Vijay was not Kiwi Bigtree’s only teacher. Kiwi received many complimentary tutorials from his other colleagues those first weeks. When he’d used the word “pulchritude”—a compliment! he insisted—in unwitting reference to another janitor’s girlfriend; he later found condoms full of pudding in his work locker and a new phrase to dissect in his Field Notes, GAYASS ASSFUCKER, etched with a cafeteria knife above the locker gills. When he recited “Ode on a Grecian Urn,” hoping to impress Nina Suárez, who was wiping cigarette butts out of the whale ashtrays with a rag, Ephraim Lipmann happened to overhear him and told everybody on the Leviathan crew that Margaret Mead was definitely gay.
“No, no, I was seducing Nina!” If people believed that he was sexually attracted to woolly, goony Ephraim—if people believed that Kiwi desired to see big-eared Ephraim naked, in any context—his life in the World of Darkness would be over. What was wrong with these philistines? “I read it to her because I like women! It’s a poem about love!”
Then Nina herself got wind of this—that skinny Margaret Mead was hitting on her?—and now all of Nina’s friends who worked in the Flippers were boycotting Kiwi, a political strike against his nerdly advances that took the form of girls rolling their exquisitely lashed eyes at Kiwi in the Leviathan. They touched the hair frizzed above their ears as they passed him as if radioing their disgust to some central intelligence.
To bribe Ephraim Lipmann into reversing his river of calumny, Kiwi offered to work overtime for him. Then he started to recite Keats’s “Ode” to Ephraim, believing that the beauty of the poem would be self-evident and exonerate him.
“Fuck, Margaret!” Ephraim said. His reedy voice was loud enough to echo throughout the Coils, the purple foyer to the whale’s belly. A few young mothers pushing their whale-fluked rental strollers looked over disapprovingly. “I do not want to sleep with you, dude! God, leave me alone!” He gave Kiwi a little push, hard enough to cause Kiwi to fall backward against a mesh trash can.
“Guys, come quick, Margaret Mead wants to butt-rape me in the Flukes …”

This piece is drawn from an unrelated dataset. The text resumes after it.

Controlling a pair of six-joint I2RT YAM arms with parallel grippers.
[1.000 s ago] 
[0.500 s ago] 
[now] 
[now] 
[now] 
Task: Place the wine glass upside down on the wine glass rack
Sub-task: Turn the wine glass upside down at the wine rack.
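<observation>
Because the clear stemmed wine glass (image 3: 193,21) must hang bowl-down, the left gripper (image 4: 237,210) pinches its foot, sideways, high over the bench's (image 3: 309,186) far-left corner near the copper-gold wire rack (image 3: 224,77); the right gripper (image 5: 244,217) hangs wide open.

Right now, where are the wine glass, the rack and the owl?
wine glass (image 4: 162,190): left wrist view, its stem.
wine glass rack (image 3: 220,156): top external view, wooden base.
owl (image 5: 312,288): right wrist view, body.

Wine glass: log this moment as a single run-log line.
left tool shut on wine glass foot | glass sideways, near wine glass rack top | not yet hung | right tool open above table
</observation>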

Every day, Kiwi’s colleagues taught him what you could and could not say to another person here on the mainland. This was a little like having snipers tutor you on the limits of the prison yard.
“My colleagues,” you were encouraged to call your fellow stoned, moose-eyed teenage workers. “My colleagues,” to sixteen-year-old Nina, who wore her jeans so tight around the plush heart of her ass that sometimes Kiwi had to walk behind the cardboard flames to compose himself. This egalitarian recommendation did not apply to the management, Kiwi discovered—Carl Jenks could call his staffers anything he liked. Carl’s “colleagues” were mysterious people to whom he communicated via yellow sticky memos and the telephone. Carl Jenks had a habit of referring to all his teenage employees as “new hires” until such time as he had to fire them. Yes, it makes sense, Carl Jenks joked. Oh, it makes perfect sense that Hell is staffed by teenagers! If there is a hell, I know it’s a NASA space station manned by monkeys your age.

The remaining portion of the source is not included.